**Your objective:**
Copy every line in the records below that contains the word "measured".

--- Source material ---

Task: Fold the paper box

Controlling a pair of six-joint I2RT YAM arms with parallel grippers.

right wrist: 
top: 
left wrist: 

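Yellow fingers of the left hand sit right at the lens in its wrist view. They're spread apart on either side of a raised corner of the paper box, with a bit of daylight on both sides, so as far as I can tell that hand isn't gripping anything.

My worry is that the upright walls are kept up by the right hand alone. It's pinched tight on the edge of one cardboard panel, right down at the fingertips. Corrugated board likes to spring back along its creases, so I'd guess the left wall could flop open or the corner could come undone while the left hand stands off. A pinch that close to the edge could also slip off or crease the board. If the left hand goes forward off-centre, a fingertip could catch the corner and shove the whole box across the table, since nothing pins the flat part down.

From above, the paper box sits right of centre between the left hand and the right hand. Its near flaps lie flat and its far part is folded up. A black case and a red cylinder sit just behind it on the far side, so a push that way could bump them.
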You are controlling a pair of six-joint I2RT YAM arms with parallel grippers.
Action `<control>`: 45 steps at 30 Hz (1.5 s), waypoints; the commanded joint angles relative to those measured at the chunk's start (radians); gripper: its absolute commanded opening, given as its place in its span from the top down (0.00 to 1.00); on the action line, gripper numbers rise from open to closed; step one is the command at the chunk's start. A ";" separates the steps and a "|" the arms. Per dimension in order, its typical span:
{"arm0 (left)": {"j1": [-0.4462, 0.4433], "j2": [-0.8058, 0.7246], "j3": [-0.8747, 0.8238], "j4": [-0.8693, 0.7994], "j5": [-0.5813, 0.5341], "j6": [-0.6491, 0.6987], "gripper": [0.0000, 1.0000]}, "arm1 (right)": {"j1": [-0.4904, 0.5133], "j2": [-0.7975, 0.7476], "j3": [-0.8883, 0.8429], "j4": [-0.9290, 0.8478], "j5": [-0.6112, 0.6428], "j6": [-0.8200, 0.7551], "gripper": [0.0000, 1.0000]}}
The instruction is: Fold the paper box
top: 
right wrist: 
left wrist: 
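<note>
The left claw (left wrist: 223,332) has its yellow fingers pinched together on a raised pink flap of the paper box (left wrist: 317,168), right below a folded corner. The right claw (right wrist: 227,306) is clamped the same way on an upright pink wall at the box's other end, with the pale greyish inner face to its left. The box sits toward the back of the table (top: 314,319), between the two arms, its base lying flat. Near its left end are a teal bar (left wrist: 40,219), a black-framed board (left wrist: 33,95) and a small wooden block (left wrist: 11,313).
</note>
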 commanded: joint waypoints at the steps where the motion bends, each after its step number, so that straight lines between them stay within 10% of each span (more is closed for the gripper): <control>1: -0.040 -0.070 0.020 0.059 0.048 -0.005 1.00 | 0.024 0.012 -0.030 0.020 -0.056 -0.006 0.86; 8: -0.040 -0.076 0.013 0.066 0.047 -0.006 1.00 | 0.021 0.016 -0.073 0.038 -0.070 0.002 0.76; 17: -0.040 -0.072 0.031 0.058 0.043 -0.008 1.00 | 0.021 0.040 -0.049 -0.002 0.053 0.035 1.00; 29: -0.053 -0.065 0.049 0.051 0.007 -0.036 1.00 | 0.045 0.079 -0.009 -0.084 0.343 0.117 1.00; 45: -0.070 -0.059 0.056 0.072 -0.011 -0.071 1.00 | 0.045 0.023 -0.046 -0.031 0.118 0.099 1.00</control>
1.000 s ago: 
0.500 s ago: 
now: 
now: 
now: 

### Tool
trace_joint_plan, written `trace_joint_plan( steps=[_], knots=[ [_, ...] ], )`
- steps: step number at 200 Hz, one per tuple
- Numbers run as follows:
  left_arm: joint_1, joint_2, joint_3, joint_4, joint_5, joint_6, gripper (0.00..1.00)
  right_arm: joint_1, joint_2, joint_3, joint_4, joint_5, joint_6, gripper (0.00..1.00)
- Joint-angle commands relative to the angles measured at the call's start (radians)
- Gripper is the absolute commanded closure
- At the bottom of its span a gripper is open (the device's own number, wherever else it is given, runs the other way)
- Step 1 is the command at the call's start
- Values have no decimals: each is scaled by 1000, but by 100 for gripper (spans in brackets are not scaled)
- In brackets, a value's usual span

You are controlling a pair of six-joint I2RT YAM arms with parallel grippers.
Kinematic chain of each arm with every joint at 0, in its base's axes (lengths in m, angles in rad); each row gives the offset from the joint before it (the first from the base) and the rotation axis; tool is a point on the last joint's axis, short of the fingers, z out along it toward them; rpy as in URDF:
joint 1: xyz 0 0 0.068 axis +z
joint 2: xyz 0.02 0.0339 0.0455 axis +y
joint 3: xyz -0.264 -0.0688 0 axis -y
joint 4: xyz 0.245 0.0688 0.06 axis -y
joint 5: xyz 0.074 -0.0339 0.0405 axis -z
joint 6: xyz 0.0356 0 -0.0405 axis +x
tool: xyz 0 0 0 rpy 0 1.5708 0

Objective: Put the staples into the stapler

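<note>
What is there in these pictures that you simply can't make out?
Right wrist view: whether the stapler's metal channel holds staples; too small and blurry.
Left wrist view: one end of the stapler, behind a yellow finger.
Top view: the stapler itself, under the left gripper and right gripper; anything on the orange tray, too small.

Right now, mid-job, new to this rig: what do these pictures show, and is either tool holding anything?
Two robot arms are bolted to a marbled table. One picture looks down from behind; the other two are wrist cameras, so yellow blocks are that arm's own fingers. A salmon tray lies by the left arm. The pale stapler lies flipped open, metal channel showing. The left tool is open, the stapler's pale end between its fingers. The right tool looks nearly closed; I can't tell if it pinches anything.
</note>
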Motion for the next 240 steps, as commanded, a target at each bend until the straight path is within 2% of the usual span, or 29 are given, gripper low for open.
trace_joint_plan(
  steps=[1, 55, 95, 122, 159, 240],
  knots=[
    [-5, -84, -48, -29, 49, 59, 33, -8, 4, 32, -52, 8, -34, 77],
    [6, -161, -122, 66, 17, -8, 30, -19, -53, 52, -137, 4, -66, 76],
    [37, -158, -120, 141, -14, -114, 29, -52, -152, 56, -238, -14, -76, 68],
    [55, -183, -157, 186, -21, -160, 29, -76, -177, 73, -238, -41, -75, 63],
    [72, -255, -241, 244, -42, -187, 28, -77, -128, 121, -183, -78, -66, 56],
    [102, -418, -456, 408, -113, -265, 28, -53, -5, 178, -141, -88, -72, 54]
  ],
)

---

**Problem solution:**
Action `<control>`: 45 steps at 30 Hz (1.5 s), waypoints; the commanded joint angles relative to those measured at the chunk's start (radians); gripper: its absolute commanded opening, given as its place in its span from the top down (0.00 to 1.00); on the action line, gripper numbers rise from open to closed; step one is the command at the chunk's start. A ";" separates the steps and a "|" the arms. Per dimension in order, its typical span:
- Joint-angle commands relative to the angles measured at the call's start (radians)

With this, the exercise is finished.